Hosting Infrastructure Specifications ​

Deliverable D2.1.3: Hosting Infrastructure Specifications

Context and Premises ​

The MAPS infrastructure is built from scratch on a DigitalOcean account dedicated to the GST-MAPS project. Provisioning uses Pulumi as the IaC (Infrastructure as Code) tool, with the same technology stack described in deliverable D2.1.2: DOKS for container orchestration, cert-manager for TLS certificates, external-secrets for secrets management, CloudNative PostgreSQL (CNPG) for the database.

The reference domain is maps.gransassotech.it (or equivalent assigned by GST). DNS management is handled via AWS Route53, with a hosted zone dedicated to the project.
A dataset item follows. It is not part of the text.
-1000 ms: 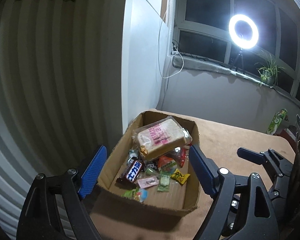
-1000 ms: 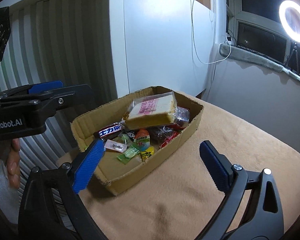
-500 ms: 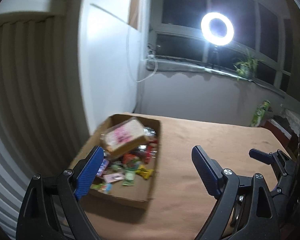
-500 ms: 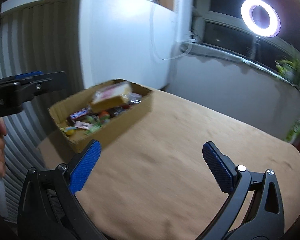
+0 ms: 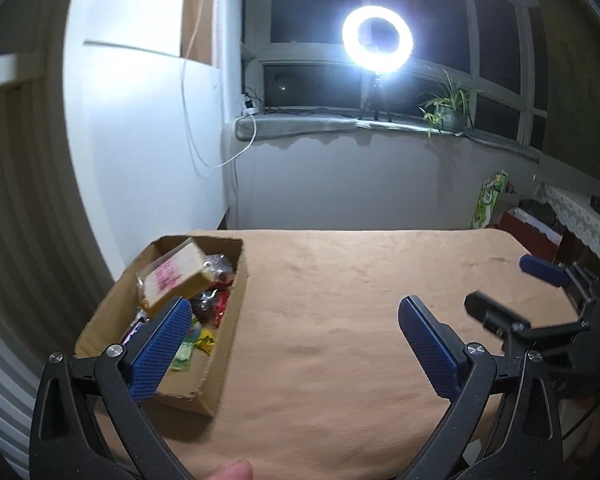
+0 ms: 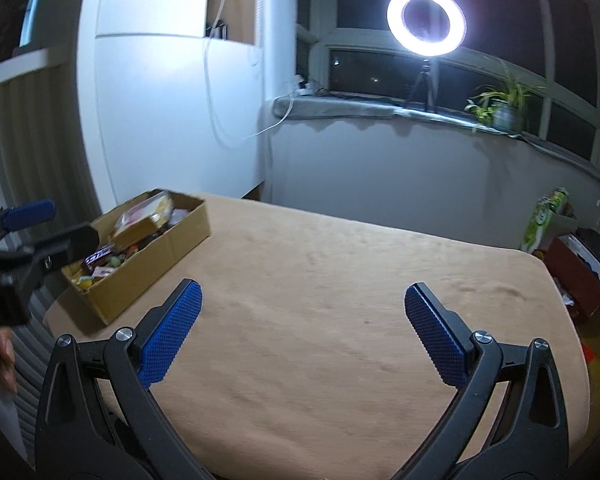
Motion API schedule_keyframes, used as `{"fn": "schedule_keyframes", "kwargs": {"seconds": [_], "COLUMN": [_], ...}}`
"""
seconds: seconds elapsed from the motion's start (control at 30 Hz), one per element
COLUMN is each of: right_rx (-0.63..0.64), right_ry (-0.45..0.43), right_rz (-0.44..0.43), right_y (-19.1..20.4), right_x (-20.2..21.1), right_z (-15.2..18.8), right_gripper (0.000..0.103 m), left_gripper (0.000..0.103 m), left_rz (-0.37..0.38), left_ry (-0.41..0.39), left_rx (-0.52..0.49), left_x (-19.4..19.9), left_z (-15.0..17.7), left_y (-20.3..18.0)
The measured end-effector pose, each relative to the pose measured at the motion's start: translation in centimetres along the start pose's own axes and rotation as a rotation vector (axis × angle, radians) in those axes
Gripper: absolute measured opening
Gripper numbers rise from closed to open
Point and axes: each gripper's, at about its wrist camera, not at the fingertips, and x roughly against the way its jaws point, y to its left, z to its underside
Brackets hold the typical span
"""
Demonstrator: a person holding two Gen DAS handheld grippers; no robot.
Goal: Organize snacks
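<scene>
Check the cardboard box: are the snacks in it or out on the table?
In. The cardboard box holds the wrapped bread atop small packets; the brown table around it shows no snacks.

Home interior, at night. Dark window panes (image 5: 380, 0) above a long sill (image 5: 300, 126). Ring light (image 5: 377, 39) on a small tripod stands on the sill; potted plant (image 5: 446, 110) beside it. White cabinet (image 5: 140, 128) against the left wall, loose cable (image 5: 204, 120) hanging over it. Table (image 5: 360, 300) covered in tan cloth. Lace-edged cloth (image 5: 576, 212) and a red box (image 5: 528, 232) at right. Cardboard box (image 5: 228, 320) of packaged snacks (image 5: 204, 308) on the table.
</scene>
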Motion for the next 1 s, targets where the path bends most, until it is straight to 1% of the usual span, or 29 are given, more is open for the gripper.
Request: {"fn": "schedule_keyframes", "kwargs": {"seconds": [0.07,0.2,0.37,0.5,0.6,0.73,0.83,0.93,1.0], "right_rx": [-0.015,-0.05,-0.083,-0.102,-0.114,-0.126,-0.136,-0.143,-0.143], "right_ry": [-0.007,-0.021,-0.015,-0.014,-0.014,-0.007,-0.004,-0.001,-0.002], "right_rz": [0.008,0.017,0.02,0.026,0.035,0.041,0.043,0.043,0.044], "right_y": [-0.9,-2.7,-4.4,-5.6,-6.4,-7.3,-7.7,-7.9,-7.9], "right_x": [0.4,1.0,1.2,1.5,1.7,1.8,1.8,1.8,1.9], "right_z": [0.0,0.1,0.8,1.2,1.3,1.6,1.8,1.9,1.9], "right_gripper": [0.103,0.103,0.103,0.103,0.103,0.103,0.103,0.103,0.103], "left_gripper": [0.103,0.103,0.103,0.103,0.103,0.103,0.103,0.103,0.103], "left_rz": [-0.001,0.034,-0.004,0.041,0.026,0.032,0.008,-0.024,-0.032], "left_ry": [-0.008,-0.016,0.009,0.048,0.077,0.111,0.15,0.16,0.158], "left_rx": [-0.001,0.013,0.001,0.012,0.019,0.026,0.018,-0.004,-0.018], "left_x": [0.1,0.1,-0.2,-0.6,-1.1,-1.5,-1.9,-1.9,-1.8], "left_z": [0.1,0.2,0.3,0.7,1.0,1.3,1.4,1.6,1.8], "left_y": [-0.9,-2.2,-4.5,-5.6,-6.2,-6.9,-7.5,-8.1,-8.4]}}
Prerequisite Accounts and Credentials ​

Before starting provisioning, the following must be available:

ResourceTypeNotes
DigitalOcean AccountNew GST account or separate projectWith active billing
DigitalOcean API TokenPersonal Access Token with read+write scopeFor Pulumi DO provider
AWS AccountFor Route53 and AWS Parameter StoreGST account dedicated to the project
Route53 Hosted ZoneFor the maps.gransassotech.it domainZone ID required for Pulumi
AWS IAM CredentialsAccess Key + Secret Key with Route53 + SSM permissionsFor external-dns and external-secrets
S3 BucketFor Pulumi stateE.g. gst-maps-pulumi-state
AWS KMS KeyFor Pulumi state encryptionAlias pulumi-maps

Pulumi Project Structure ​

Provisioning is implemented with a maps Pulumi stack structured as follows:

pulumi/maps/
├── __main__.py          # Entry point
├── cluster.py           # DOKS cluster creation
├── components.py        # Helm component installation
├── security.py          # IAM, network policies, secrets
├── dns.py               # Route53 DNS records
├── services.py          # Namespaces and service configuration
├── utils.py             # Helpers
├── Pulumi.yaml          # Project definition
├── Pulumi.maps.yaml     # maps stack configuration
├── helm/
│   └── maps/            # Helm values for the maps stack
│       ├── cert-manager.yaml
│       ├── external-secrets.yaml
│       ├── cnpg.yaml
│       ├── ingress-nginx.yaml
│       ├── external-dns.yaml
│       └── metrics-server.yaml
└── manifests/
    └── maps/            # Additional Kubernetes manifests
        └── cluster-issuer.yaml

DOKS Cluster Configuration ​

Cluster Parameters ​

yaml
# Pulumi.maps.yaml (excerpt)
config:
  env: maps
  defaultDOregion: fra1
  route53Domains:
    - maps.gransassotech.it

  cluster:
    name: maps
    version: "1.33"          # Update to the latest available stable version
    control_plane_high_availability: false
    node_pools:
      - name: general-purpose
        size: s-2vcpu-4gb
        count: 2
      - name: workloads
        size: s-4vcpu-8gb
        autoscale:
          min: 1
          max: 3

Node Pool: Rationale ​

The general-purpose pool (2 fixed nodes, 2vCPU/4GB) hosts system components: ingress-nginx, cert-manager, external-dns, external-secrets. The workloads pool (1-3 autoscaling nodes, 4vCPU/8GB) hosts application services: Prefect, PostgreSQL (CNPG), OpenMetadata, CKAN. The sizing is consistent with that described in deliverable D2.1.2: under normal conditions 1 workloads node is sufficient, with ETL peaks triggering autoscaling up to 3 nodes.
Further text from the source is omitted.